══ TASK MATERIAL
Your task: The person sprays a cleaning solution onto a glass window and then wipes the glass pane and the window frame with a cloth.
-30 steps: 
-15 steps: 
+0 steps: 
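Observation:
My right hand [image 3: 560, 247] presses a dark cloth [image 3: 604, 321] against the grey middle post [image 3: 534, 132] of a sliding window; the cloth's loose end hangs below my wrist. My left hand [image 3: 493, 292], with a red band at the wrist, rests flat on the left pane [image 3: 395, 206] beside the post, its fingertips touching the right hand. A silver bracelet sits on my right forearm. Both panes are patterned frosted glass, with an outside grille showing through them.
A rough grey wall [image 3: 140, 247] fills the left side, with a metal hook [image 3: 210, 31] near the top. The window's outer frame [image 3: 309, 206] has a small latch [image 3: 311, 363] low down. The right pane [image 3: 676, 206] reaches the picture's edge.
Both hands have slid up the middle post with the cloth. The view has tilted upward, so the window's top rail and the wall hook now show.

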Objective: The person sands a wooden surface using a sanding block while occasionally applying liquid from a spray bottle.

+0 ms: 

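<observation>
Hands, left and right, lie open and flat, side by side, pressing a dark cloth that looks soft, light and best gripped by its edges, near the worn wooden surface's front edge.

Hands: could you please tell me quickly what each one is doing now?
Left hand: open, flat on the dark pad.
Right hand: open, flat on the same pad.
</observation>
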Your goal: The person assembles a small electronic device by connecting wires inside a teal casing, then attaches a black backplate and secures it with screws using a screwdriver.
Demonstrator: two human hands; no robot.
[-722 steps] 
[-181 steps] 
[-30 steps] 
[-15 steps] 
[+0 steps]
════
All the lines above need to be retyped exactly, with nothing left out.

Your task: The person sprays a cleaning solution onto a glass window and then wipes the glass pane and the window frame with a cloth.
-30 steps: 
-15 steps: 
+0 steps: 
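Observation:
My right hand [image 3: 560, 247] presses a dark cloth [image 3: 604, 321] against the grey middle post [image 3: 534, 132] of a sliding window; the cloth's loose end hangs below my wrist. My left hand [image 3: 493, 292], with a red band at the wrist, rests flat on the left pane [image 3: 395, 206] beside the post, its fingertips touching the right hand. A silver bracelet sits on my right forearm. Both panes are patterned frosted glass, with an outside grille showing through them.
A rough grey wall [image 3: 140, 247] fills the left side, with a metal hook [image 3: 210, 31] near the top. The window's outer frame [image 3: 309, 206] has a small latch [image 3: 311, 363] low down. The right pane [image 3: 676, 206] reaches the picture's edge.
Both hands have slid up the middle post with the cloth. The view has tilted upward, so the window's top rail and the wall hook now show.
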
Objective: The person sands a wooden surface using a sanding block while occasionally applying liquid from a spray bottle.

+0 ms: 

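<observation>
Hands, left and right, lie open and flat, side by side, pressing a dark cloth that looks soft, light and best gripped by its edges, near the worn wooden surface's front edge.

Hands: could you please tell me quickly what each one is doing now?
Left hand: open, flat on the dark pad.
Right hand: open, flat on the same pad.
</observation>
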Your goal: The person assembles a small electronic device by connecting wires inside a teal casing, then attaches a black backplate and secures it with screws using a screwdriver.
Demonstrator: two human hands; no robot.
[-722 steps] 
[-181 steps] 
[-30 steps] 
[-15 steps] 
[+0 steps]

This completes the response.